- **WORK ITEM**: Look below for the line that contains "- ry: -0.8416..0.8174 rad", then copy it and each following line exactly, through and including the line that contains "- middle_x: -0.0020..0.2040".
*** Opening EXERCISE DATA ***
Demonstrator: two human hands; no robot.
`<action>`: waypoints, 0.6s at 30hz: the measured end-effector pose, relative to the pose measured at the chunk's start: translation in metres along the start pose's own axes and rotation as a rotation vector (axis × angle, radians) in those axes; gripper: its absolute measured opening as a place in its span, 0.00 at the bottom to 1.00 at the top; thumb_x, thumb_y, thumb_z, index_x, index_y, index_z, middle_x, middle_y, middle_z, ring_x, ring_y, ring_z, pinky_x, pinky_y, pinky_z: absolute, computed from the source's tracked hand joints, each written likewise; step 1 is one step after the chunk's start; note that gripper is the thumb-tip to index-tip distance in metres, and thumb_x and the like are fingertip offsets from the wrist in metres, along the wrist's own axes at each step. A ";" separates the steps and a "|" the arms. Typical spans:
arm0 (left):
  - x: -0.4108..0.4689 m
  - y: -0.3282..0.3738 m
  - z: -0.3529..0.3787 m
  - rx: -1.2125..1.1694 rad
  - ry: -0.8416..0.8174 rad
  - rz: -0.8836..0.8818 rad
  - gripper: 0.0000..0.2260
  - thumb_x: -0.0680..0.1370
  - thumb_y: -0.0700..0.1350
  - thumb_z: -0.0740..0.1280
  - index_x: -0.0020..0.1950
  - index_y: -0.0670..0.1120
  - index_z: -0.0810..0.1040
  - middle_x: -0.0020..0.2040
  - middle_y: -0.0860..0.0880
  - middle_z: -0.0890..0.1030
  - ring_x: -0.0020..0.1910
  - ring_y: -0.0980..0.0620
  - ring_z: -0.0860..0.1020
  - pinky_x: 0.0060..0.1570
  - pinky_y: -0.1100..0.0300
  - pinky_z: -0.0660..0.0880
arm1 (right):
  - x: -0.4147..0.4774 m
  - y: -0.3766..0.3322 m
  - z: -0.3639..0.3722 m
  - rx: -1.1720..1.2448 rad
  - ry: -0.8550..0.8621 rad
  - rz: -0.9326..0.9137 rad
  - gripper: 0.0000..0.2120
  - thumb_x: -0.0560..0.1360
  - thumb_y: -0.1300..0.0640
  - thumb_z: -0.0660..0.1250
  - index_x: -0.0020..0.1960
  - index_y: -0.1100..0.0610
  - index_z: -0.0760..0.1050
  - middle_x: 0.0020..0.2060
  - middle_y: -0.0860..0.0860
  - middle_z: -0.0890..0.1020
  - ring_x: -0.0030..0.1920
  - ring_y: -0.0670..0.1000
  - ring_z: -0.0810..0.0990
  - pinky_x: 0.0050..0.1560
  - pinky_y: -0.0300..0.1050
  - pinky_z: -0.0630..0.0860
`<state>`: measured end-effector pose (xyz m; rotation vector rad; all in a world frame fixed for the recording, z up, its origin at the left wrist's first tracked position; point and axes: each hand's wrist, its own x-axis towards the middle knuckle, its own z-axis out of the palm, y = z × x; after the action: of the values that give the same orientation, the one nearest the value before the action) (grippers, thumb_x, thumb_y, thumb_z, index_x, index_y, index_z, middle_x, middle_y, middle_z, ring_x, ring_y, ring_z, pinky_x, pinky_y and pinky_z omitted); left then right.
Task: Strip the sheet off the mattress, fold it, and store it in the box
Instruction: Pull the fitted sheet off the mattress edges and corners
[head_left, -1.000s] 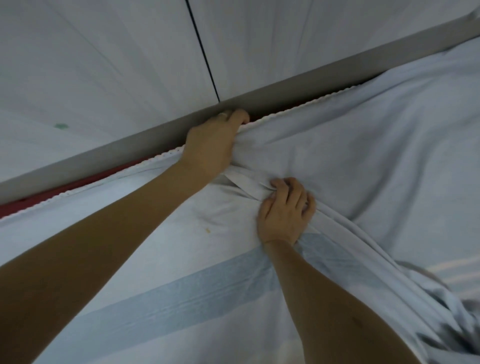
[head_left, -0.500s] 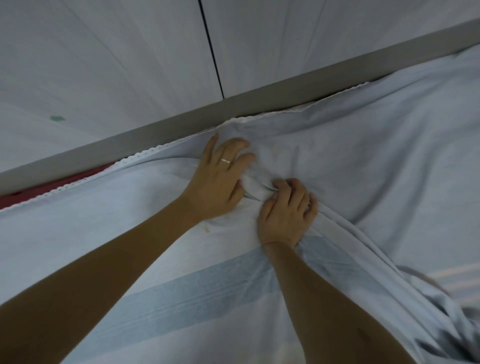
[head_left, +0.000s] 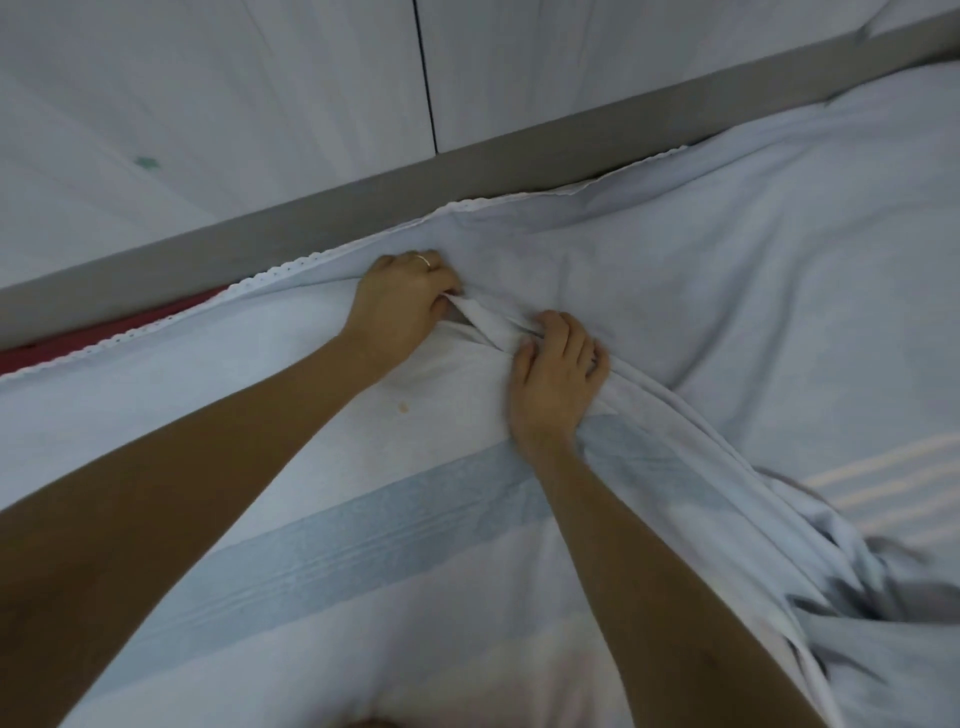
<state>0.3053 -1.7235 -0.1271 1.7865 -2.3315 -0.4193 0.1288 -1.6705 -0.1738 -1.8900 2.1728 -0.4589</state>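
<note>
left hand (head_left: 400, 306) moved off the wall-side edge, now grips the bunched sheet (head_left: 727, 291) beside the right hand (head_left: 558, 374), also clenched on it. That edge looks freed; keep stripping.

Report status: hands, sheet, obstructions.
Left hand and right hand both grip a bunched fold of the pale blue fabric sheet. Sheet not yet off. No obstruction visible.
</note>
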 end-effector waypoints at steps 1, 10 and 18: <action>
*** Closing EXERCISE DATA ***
- **TASK SOLUTION**:
  - ry: -0.8416..0.8174 rad
  - rz: -0.8836..0.8818 rad
  - gripper: 0.0000..0.2260
  - thumb_x: -0.0680..0.1370
  - thumb_y: -0.0700..0.1350
  - thumb_z: -0.0740..0.1280
  - index_x: -0.0020..0.1950
  - index_y: -0.0670..0.1120
  - index_z: -0.0810..0.1040
  - middle_x: -0.0020..0.2040

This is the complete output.